PROBLEM TO SOLVE: From the entries below, return only the lines starting at the one that contains "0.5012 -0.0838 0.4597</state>" and ending at the one that contains "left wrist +", exactly as they stand.

DATA EXCERPTS:
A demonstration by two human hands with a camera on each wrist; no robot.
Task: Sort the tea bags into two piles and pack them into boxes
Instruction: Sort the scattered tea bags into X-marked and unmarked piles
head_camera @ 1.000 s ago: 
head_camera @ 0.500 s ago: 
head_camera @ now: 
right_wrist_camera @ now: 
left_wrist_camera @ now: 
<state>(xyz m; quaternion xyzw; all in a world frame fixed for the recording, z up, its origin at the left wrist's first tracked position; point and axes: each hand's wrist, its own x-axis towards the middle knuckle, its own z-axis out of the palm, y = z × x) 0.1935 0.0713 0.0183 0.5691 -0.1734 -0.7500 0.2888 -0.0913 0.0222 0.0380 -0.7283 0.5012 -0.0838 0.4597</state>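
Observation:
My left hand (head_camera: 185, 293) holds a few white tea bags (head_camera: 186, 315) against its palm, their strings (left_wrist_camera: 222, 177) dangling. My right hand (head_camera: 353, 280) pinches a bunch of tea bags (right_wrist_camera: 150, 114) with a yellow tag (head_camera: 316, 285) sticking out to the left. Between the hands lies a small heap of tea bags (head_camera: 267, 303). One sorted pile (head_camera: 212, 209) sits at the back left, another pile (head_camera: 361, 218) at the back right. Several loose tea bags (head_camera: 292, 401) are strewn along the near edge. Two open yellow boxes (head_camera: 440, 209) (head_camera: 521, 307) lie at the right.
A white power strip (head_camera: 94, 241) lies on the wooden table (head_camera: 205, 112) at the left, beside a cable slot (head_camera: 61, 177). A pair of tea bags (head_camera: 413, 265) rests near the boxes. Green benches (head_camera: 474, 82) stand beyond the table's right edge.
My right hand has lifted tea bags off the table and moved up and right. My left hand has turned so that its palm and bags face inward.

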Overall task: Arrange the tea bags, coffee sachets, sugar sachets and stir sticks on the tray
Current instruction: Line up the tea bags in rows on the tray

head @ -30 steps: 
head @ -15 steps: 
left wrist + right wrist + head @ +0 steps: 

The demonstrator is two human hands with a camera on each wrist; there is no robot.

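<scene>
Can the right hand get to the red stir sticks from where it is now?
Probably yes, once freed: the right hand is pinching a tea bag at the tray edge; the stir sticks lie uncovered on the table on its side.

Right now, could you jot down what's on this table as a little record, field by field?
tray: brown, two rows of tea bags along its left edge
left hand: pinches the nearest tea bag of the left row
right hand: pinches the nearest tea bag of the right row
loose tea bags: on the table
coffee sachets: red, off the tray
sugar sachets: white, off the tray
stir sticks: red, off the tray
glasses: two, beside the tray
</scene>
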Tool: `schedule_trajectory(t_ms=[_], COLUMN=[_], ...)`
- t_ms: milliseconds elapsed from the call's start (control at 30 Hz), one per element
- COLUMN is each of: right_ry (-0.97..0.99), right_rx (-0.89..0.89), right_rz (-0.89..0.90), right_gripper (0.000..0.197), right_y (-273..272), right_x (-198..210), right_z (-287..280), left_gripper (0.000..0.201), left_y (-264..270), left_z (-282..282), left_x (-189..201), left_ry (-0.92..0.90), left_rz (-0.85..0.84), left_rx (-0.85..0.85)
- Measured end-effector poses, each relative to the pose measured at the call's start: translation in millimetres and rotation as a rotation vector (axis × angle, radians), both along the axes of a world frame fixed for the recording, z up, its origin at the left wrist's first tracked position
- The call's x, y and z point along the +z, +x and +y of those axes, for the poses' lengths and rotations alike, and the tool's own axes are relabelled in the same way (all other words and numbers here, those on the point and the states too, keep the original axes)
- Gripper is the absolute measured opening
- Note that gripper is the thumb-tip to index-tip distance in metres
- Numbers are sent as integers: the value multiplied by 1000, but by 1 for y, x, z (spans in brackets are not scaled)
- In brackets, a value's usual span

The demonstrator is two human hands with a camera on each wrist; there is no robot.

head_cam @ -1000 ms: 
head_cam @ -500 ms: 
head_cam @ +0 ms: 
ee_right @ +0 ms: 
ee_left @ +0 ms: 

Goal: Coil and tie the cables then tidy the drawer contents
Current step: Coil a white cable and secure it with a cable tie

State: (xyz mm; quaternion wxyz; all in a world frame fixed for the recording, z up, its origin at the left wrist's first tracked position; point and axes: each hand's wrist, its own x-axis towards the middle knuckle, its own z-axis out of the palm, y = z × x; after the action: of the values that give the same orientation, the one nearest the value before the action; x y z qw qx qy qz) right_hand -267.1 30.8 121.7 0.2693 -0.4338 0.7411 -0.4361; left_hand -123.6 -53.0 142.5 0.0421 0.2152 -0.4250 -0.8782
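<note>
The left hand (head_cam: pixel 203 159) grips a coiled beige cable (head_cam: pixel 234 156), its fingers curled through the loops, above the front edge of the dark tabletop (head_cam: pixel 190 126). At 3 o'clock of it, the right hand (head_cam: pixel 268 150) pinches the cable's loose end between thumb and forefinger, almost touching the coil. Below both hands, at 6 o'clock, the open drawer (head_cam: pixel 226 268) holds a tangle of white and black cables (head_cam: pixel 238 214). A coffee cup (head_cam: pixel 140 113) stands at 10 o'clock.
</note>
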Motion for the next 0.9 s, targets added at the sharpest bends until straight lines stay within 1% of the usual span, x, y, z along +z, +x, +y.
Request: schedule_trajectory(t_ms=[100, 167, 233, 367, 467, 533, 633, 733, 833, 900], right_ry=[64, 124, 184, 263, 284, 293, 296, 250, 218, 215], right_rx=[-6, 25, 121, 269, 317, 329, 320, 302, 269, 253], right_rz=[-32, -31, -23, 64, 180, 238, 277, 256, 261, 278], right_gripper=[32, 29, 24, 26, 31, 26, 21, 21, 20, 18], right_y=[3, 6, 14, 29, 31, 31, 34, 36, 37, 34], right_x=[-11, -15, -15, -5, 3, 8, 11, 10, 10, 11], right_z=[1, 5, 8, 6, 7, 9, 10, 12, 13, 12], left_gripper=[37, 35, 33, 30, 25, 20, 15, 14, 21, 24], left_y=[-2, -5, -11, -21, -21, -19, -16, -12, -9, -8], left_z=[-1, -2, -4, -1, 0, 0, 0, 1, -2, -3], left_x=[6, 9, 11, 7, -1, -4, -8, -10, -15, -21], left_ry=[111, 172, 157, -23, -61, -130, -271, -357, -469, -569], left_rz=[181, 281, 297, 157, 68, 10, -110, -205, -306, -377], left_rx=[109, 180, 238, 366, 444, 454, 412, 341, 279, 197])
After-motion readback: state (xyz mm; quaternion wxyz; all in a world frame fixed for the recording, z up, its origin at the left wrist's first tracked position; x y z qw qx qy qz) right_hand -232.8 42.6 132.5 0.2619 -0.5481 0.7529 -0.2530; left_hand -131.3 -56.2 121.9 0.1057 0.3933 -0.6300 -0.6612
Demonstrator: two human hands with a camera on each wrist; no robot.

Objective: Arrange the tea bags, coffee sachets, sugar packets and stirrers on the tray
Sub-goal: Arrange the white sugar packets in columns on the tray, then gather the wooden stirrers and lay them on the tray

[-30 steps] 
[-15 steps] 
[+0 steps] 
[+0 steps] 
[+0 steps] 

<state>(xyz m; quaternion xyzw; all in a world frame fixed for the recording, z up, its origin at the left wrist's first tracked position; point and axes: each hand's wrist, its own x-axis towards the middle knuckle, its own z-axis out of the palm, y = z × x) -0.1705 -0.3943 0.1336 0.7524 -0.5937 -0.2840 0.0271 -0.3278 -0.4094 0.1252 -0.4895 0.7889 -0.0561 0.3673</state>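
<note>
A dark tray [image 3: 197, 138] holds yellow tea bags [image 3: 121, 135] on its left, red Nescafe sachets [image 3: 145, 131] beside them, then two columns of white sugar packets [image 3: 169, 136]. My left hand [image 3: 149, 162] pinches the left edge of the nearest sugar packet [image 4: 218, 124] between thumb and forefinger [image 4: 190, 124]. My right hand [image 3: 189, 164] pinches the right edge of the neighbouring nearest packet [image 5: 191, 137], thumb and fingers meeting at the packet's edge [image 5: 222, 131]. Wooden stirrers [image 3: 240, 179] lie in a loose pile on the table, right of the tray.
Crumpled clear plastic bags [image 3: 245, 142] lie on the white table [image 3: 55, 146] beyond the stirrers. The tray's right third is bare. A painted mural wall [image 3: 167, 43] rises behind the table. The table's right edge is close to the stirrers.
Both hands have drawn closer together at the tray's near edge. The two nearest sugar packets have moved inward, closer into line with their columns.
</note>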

SOLUTION:
<state>(xyz m; quaternion xyzw; all in a world frame fixed for the recording, z up, its origin at the left wrist's first tracked position; point and axes: each hand's wrist, its own x-axis towards the middle knuckle, its own z-axis out of the palm, y = z × x) 0.1935 0.0713 0.0183 0.5691 -0.1734 -0.7500 0.2888 -0.0913 0.0222 0.0380 -0.7283 0.5012 -0.0838 0.4597</state>
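Observation:
My left hand (head_camera: 185, 293) holds a few white tea bags (head_camera: 186, 315) against its palm, their strings (left_wrist_camera: 222, 177) dangling. My right hand (head_camera: 353, 280) pinches a bunch of tea bags (right_wrist_camera: 150, 114) with a yellow tag (head_camera: 316, 285) sticking out to the left. Between the hands lies a small heap of tea bags (head_camera: 267, 303). One sorted pile (head_camera: 212, 209) sits at the back left, another pile (head_camera: 361, 218) at the back right. Several loose tea bags (head_camera: 292, 401) are strewn along the near edge. Two open yellow boxes (head_camera: 440, 209) (head_camera: 521, 307) lie at the right.
A white power strip (head_camera: 94, 241) lies on the wooden table (head_camera: 205, 112) at the left, beside a cable slot (head_camera: 61, 177). A pair of tea bags (head_camera: 413, 265) rests near the boxes. Green benches (head_camera: 474, 82) stand beyond the table's right edge.
My right hand has lifted tea bags off the table and moved up and right. My left hand has turned so that its palm and bags face inward.
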
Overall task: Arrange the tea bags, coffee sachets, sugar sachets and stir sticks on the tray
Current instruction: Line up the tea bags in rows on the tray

head @ -30 steps: 
head @ -15 steps: 
left wrist + right wrist + head @ +0 steps: 

No additional output is required for this exercise.